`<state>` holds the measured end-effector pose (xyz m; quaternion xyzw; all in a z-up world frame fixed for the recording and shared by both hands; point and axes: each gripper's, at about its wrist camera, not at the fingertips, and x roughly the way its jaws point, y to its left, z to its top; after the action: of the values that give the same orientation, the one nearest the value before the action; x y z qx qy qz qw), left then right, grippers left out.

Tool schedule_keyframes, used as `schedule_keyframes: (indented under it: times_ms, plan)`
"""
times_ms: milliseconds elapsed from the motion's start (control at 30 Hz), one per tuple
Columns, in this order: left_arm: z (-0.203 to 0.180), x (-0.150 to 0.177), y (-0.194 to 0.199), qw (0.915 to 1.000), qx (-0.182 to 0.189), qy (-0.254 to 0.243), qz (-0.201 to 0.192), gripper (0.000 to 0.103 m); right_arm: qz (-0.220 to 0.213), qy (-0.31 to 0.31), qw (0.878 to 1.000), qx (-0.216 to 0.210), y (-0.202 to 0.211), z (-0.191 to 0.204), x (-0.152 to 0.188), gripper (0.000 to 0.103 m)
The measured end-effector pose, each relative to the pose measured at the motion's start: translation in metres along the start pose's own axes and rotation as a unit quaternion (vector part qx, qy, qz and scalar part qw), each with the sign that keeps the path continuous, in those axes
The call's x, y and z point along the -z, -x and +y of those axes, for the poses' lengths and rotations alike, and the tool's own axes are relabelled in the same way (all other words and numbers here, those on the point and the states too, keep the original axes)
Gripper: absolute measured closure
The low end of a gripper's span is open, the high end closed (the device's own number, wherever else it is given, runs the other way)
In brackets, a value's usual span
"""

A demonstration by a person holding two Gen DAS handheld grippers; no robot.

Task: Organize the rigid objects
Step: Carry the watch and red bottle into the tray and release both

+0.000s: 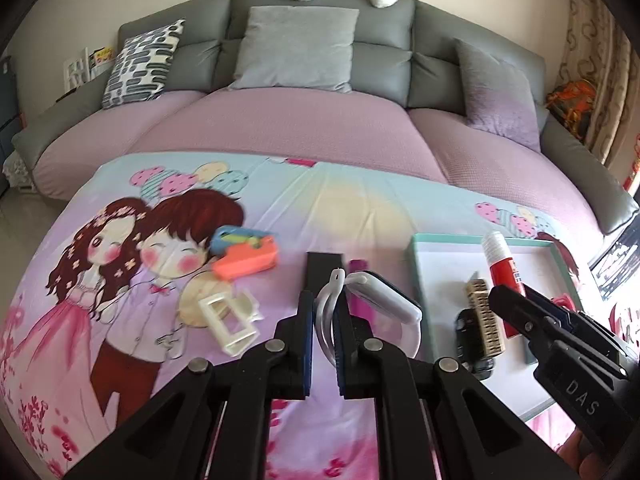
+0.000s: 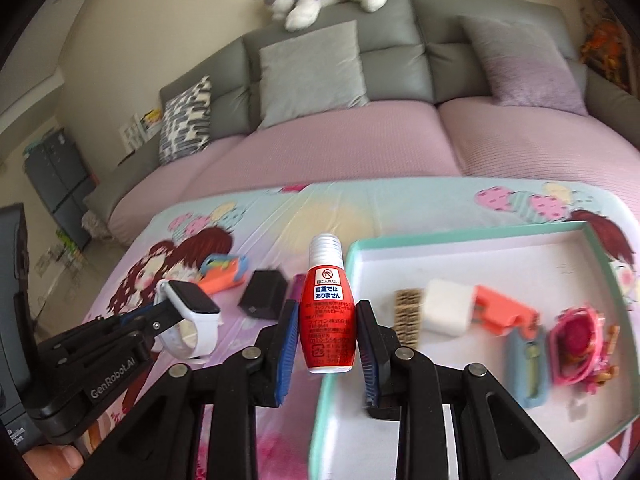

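Left part of cartoon-print cloth-covered tabletop: orange and blue plastic toy pieces piled together, white rectangular plastic frames just nearer the front edge. Black box-shaped block toward the middle, magenta flat item beside it, partly hidden.

Left gripper: fingers drawn together on the band of a white smartwatch with dark screen, lifted clear of the cloth, watch face tilted up.

Right gripper: clamped on a small red plastic bottle with ridged silver cap, held upright, long axis vertical, cap uppermost, pads on both flanks of the body. Bottle hangs right at the left rim of the shallow white tray with teal edge, base roughly level with that rim.

Inside tray, left to right: bristle brush, white block, orange plastic piece, blue pouch-like item, pink round toy.

Judgement: bottle next for the tray; open floor lies right of and ahead of the right gripper, in front of the brush. Right hand nearer the tray; watch-bearing left hand farther, well left of the rim.
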<state>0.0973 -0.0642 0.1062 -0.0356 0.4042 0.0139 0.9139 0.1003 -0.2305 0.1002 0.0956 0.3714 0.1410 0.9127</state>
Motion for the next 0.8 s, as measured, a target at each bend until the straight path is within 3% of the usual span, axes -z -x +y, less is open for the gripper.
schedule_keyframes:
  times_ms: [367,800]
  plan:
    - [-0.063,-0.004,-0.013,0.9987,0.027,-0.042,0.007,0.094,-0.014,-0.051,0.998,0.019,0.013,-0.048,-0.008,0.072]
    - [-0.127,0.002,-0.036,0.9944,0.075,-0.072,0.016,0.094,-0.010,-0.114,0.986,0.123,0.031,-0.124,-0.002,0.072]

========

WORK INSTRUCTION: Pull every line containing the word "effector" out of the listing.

RESULT OF THE EXERCISE:
`<state>` holds the measured end-effector pose (xyz m; quaternion xyzw; all in a z-up world frame fixed for the recording and shared by both hands; point and axes: each gripper's, at about its wrist camera, not at the fingertips, and x roughly the way its jaws point, y to its left, z to its top; after the action: of the values that give the same orientation, the one nearest the value before the action; x y z qx qy qz qw), left then right, grippers left out.
The measured end-effector pose, each relative to the pose measured at the motion's start: translation in metres along the start pose's own axes and rotation as a unit quaternion (vector part qx, qy, qz and scalar part qw), each with the sign that keeps the path continuous, in those axes

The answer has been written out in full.